Hardware Overview#
DGX BasePOD deployment in this example consists of compute nodes, five control plane servers (two for cluster management and three Kubernetes (K8s) control plane nodes), as well as associated storage and networking infrastructure.
An overview of the hardware is in Table 1. Details about the hardware that can be used and how it should be cabled are given in the NVIDIA DGX BasePOD Reference Architecture.
This deployment guide describes the steps necessary for configuring and testing a four-node DGX BasePOD after the physical installation has taken place. Minor adjustments to specific configurations will be needed for DGX BasePOD deployments of different sizes, and to tailor for different customer environments, but the overall procedure described in this document should be largely applicable to any DGX deployments.
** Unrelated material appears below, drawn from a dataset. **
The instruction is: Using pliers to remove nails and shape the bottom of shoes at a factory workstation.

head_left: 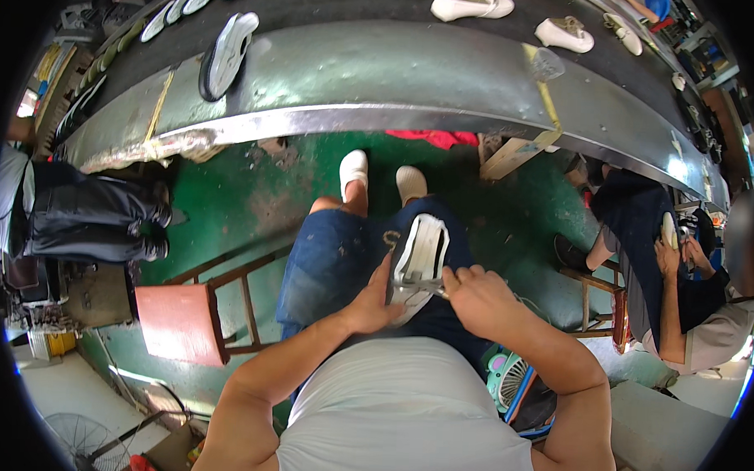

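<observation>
Above my lap, my left hand is wrapped around the side of a white shoe, which is held sole side up with its toe pointing away from me. Closed around a silver pincer-like tool is my right hand. The tool's metal end lies across the shoe near its middle. My fingers partly cover the tool, so its exact shape cannot be made out.
A metal-edged workbench spans the far side. On it lie a sole-up shoe and several white shoes. A red-topped stool stands left, a small green fan right. Co-workers sit either side; the right one holds a shoe.
</observation>
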`<move>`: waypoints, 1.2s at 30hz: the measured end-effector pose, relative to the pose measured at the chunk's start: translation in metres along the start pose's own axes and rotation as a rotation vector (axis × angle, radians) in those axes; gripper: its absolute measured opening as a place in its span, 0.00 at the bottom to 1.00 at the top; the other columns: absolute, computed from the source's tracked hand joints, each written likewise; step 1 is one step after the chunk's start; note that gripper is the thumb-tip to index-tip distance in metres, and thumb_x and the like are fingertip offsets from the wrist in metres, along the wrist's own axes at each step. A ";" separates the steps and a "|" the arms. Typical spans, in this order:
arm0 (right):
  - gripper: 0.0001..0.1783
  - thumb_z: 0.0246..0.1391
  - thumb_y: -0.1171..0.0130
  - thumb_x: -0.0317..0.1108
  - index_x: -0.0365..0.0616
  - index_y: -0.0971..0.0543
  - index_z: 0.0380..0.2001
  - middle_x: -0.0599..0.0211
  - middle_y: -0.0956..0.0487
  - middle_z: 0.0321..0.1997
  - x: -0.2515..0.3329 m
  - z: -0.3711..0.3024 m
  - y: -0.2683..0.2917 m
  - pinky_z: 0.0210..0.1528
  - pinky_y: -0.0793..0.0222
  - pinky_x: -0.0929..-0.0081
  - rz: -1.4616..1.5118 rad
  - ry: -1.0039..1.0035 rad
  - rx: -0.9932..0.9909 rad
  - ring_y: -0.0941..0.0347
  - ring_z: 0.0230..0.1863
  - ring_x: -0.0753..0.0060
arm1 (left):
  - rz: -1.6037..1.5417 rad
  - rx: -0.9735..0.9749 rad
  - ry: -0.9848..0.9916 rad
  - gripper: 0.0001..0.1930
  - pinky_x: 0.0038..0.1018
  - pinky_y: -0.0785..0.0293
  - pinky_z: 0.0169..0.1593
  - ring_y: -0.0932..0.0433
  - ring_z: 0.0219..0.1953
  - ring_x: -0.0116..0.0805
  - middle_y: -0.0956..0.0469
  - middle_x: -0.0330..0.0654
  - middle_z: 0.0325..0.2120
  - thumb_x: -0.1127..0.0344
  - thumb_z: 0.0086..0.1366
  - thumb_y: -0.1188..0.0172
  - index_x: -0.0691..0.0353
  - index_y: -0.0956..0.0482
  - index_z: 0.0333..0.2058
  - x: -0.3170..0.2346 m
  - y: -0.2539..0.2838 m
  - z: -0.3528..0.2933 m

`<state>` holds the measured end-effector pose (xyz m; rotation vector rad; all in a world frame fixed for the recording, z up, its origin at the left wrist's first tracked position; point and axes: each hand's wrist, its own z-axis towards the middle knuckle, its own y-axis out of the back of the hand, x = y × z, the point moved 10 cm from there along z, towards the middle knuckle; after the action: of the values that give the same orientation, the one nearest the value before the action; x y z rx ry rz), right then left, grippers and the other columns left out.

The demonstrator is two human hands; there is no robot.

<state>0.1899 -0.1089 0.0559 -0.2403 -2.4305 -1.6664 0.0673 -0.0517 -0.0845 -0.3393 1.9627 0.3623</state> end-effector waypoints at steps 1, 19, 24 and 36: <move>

Table 1. DGX BasePOD components
Component |
Technology |
---|---|
Compute nodes |
DGX H200/H100 system |
Compute fabric |
NVIDIA Quantum QM9700 InfiniBand switches |
Management fabric |
NVIDIA SN4600C switches |
Storage fabric |
Option 1: NVIDIA SN4600C switches for Ethernet attached storage Option 2: NVIDIA Quantum QM9700 switches for InfiniBand attached storage |
Out-of-band management fabric |
NVIDIA SN2201 switches |
Control plane and workload management nodes |
Minimum Requirements (each server): > 64-bit x86 processor, AMD EPYC 7272 or equivalent > 256 GB memory > 1 TB SSD > Two 100 Gbps network ports |